HPA axis Flashcards
HPA dysfunction
The hypothalamic-pituitary-adrenal axis is normally activated by stress stimulus and turned off by negative feedback from cortisol.
Function is impaired in certain conditions
Around 50% of depressed patients display HPA hyperactivation.
There is increased cortisol in the saliva, plasma and urine, and increased CRH in the CSF and in limbic brain regions → impaired negative feedback
There’s also an increased size and activity of pituitary and adrenal glands.
CRH, ACTH and cortisol levels change with the circadian rhythm → cortisol peaks in the morning.
Adrenal glands
The outermost layer of the adrenal gland is called the capsule.
The adrenal cortex, consisting of the zona glomerulosa, zona fasciculata and zona reticularis, produces glucocorticoids, such as cortisol, and mineralocorticoids, such as aldosterone.
In the adrenal medulla, chromaffin cells produce catecholamines, such as noradrenaline and adrenaline, which are released into the blood.
Under dual autonomic and endocrine control → the hypothalamus is activated by acute stress, which eventually activates the adrenal glands, and the intermediolateral horn (IML) of the spinal cord targets the SNS and also activates the adrenal glands.
Cortisol increases energy metabolism, lipolysis, protein breakdown, glycogenesis and immunosuppression.
Adrenaline and noradrenaline increase HR, BP, bronchodilation and blood flow to skeletal muscle.
Circadian and episodic control of the adrenal gland
The suprachiasmatic nucleus (SCN) is the central pacemaker of the circadian rhythm. It changes HPA activity depending on signals it receives about light levels.
The SCN can directly activate the adrenal glands.
Cortisol levels peak in the morning, ready for the metabolic demands of the day. This has a direct effect on HR and BP. Cortisol then drops off during the day and thoughts in the evening, readying the body for sleep.

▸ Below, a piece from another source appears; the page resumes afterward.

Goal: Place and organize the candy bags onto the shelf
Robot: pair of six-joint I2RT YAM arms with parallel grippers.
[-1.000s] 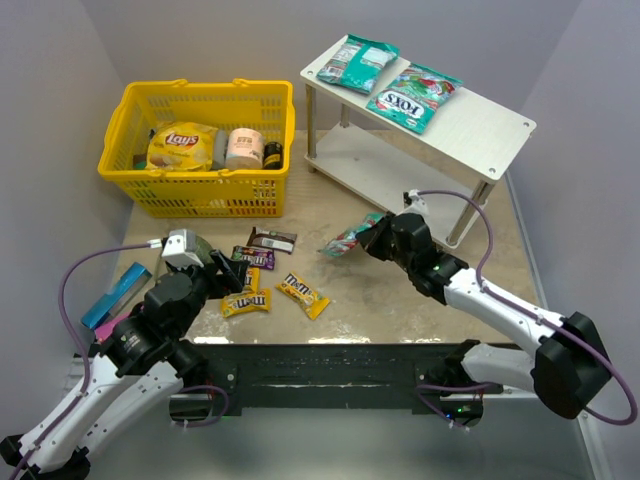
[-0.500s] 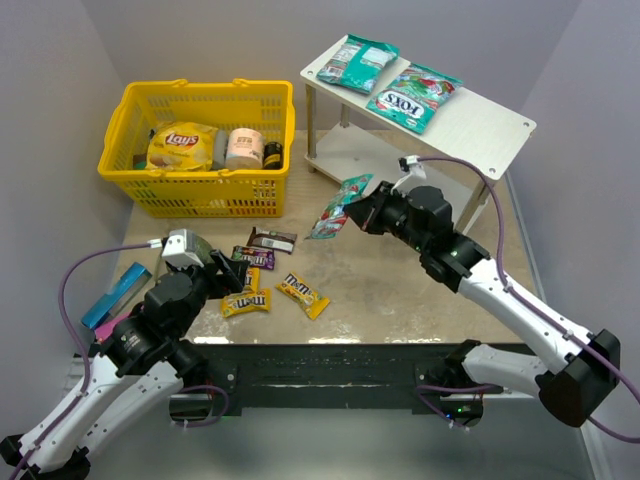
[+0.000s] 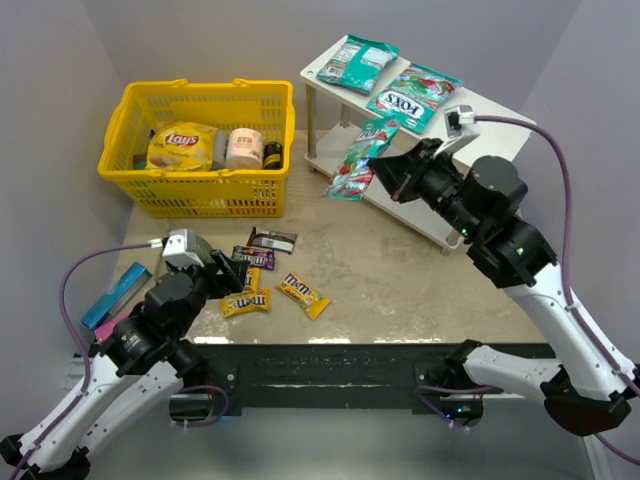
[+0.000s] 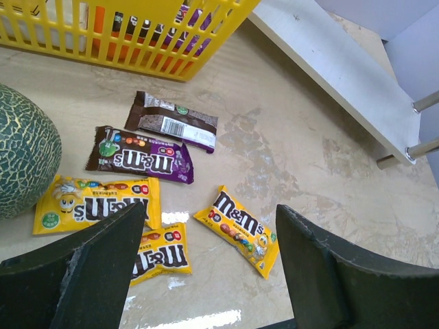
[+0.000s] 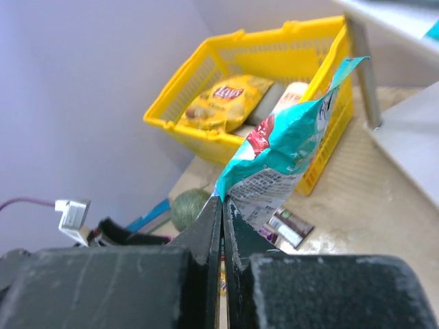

Expression of clock genes has an effect on the circadian rhythm and HPA activation. Mutating clock genes causes a delay in the cortisol level rise. The rhythm is now a response to activity rather than a preparation for activity.
There are also short-term episodic bursts of cortisol during the day. The pulsatile nature allows cells to recover and bursts facilitate the regulation of glutamate transmission and hippocampal LTP.
Stress release of cortisol is independent of circadian changes.
Adaptive value of acute stress
In the short term, the stress response is beneficial, helping improve survival, increase attention, and has physiological benefits.
However, in the long term, these same mechanisms are harmful.
Mineralocorticoid receptors are mainly limbic. They have a high affinity and are therefore occupied by low basal circulating levels of cortisol.
Glucocorticoid receptors are widespread. They have low affinity and are therefore occupied by high circadian/stress levels of cortisol.
The MR receptor is cytosolic and works to alter gene expression.
GR receptors are both membrane bound and cytosolic.
Receptors are widespread throughout the brain, but particularly in the hypothalamus (negative feedback), lateral septum and hippocampus (learning and memory).
There is also a high level of expression of MR in the brainstem. These are related to the nucleus Locus Coeruleus, involved in the stress response.
Locus coeruleus
Noradrenergic neurons primarily originate in the locus coeruleus, which has a high expression of MR, and project to widespread brain areas.
The locus coeruleus plays a role in ageing and Alzheimer’s disease, degenerating during these processes.
Stress causes an increase in activity and excitability in neurons originating in the LC. Over-activation promotes degeneration.
Chronically low levels of cortisol lead to Addison’s disease.
Chronically high levels lead to chronic stress and neurodegeneration.
Locus coeruleus and Alzheimer’s
Amyloid precursor protein (APP) may be internalised following periods of prolonged LC stimulation, allowing APP to act as a substrate for β- and γ-secretases in the endosome.
β2-ARs may interact with the β-arrestin 2 protein that directly interacts with the α-1A subunit of γ-secretase, increasing its catalytic activity.
Over-activation of the LC therefore causes proteolytic activation and accumulation of β-amyloid, which is involved in the development of Alzheimer’s disease.
Prolonged activation of the LC is implicated in dysfunction of neuroinflammation signalling. Microglia adrenergic receptor activation feeds into the cascade of inflammation and neurodegeneration.